• Goal of the exercise: Given the material below, output exactly the lines from the line with "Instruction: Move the" to the line with "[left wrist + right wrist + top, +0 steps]", both ends included, and no other lines.

━━ Given entries

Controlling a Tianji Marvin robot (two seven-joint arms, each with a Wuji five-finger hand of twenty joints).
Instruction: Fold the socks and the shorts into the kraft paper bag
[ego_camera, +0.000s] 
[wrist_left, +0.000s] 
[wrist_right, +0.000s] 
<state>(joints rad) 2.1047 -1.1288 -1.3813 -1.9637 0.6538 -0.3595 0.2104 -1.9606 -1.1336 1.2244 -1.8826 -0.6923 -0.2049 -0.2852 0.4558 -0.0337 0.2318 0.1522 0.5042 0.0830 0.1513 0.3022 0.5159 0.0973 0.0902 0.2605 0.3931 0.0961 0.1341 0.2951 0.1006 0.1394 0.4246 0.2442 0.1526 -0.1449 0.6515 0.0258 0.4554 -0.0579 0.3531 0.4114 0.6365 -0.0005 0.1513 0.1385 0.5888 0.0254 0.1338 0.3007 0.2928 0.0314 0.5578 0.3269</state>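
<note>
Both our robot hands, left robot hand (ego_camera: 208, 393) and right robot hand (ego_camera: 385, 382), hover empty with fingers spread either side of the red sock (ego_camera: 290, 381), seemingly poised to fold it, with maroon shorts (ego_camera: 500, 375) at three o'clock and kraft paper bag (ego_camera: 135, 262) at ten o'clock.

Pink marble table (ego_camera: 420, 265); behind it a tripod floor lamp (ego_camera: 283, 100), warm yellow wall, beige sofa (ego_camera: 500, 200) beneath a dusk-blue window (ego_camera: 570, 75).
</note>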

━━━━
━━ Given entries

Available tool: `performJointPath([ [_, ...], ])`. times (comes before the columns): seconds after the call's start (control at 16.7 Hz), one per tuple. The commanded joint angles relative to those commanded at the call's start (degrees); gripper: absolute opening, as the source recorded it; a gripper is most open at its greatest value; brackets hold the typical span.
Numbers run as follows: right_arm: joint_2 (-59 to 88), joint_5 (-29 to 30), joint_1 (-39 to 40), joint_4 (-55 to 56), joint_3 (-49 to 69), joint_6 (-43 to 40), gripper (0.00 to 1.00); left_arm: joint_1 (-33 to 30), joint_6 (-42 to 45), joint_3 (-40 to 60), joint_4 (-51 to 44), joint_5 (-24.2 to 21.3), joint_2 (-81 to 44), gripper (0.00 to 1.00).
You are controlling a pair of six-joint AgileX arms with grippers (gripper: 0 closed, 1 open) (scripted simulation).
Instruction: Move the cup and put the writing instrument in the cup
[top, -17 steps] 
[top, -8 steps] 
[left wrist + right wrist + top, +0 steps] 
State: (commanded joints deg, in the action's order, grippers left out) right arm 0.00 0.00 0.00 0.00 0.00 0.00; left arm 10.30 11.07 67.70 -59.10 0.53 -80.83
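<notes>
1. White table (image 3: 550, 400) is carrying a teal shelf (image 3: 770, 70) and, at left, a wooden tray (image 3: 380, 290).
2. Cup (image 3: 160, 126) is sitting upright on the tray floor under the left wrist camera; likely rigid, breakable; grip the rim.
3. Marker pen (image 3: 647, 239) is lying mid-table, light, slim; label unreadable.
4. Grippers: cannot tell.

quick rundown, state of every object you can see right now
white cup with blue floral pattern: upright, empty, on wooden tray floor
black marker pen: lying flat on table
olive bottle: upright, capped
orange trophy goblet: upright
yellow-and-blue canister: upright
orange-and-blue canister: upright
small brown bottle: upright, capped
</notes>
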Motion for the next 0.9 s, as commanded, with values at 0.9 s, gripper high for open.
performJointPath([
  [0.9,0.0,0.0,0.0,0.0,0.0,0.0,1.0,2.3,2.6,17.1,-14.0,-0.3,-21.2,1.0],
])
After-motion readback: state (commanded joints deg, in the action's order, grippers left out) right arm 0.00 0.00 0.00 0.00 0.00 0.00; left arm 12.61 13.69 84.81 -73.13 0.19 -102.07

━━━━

• Response to this task:
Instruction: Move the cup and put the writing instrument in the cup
[top, -17 steps] 
[top, -8 steps] 
[left wrist + right wrist + top, +0 steps] 

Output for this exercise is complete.